**WORK REQUEST:**
Given the material below, repeat exactly the lines from the one containing "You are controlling" through the final line, and nothing else.

(Beginning of PROVIDED MATERIAL)

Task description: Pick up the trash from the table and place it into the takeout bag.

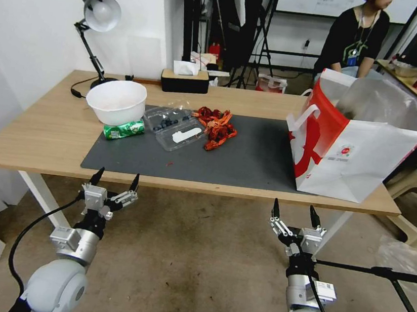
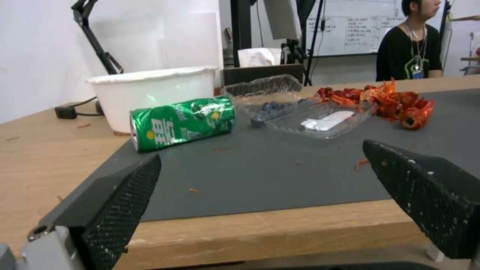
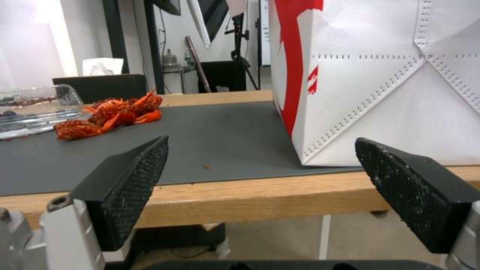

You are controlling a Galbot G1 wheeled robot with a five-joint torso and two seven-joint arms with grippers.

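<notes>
Both claws hang below the near desk edge with jaws spread wide and empty: the left claw (image 1: 115, 180) faces the litter, the right claw (image 1: 292, 209) faces the takeout bag (image 1: 363, 152). Just beyond the left claw, on the desk (image 1: 36, 143), lie the crushed green can (image 1: 124, 130), then the clamshell (image 1: 176, 129) and red shells (image 1: 216, 127), with the bowl (image 1: 116, 100) behind. Best to lift the left claw above the edge, then take the can across its narrow side (nearest, easiest).

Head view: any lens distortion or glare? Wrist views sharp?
Head view: wide-angle bowing along the long light-wood table edge, no strong glare. Left wrist view: crushed green can shows shiny highlights, background soft. Right wrist view: white paper takeout bag brightly lit, soft.
</notes>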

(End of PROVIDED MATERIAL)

**TASK RESULT:**
You are controlling a Galbot G1 wheeled robot with a five-joint torso and two seven-joint arms with grippers.

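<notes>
Both claws hang below the near desk edge with jaws spread wide and empty: the left claw (image 1: 115, 180) faces the litter, the right claw (image 1: 292, 209) faces the takeout bag (image 1: 363, 152). Just beyond the left claw, on the desk (image 1: 36, 143), lie the crushed green can (image 1: 124, 130), then the clamshell (image 1: 176, 129) and red shells (image 1: 216, 127), with the bowl (image 1: 116, 100) behind. Best to lift the left claw above the edge, then take the can across its narrow side (nearest, easiest).

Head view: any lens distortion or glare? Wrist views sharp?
Head view: wide-angle bowing along the long light-wood table edge, no strong glare. Left wrist view: crushed green can shows shiny highlights, background soft. Right wrist view: white paper takeout bag brightly lit, soft.
</notes>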

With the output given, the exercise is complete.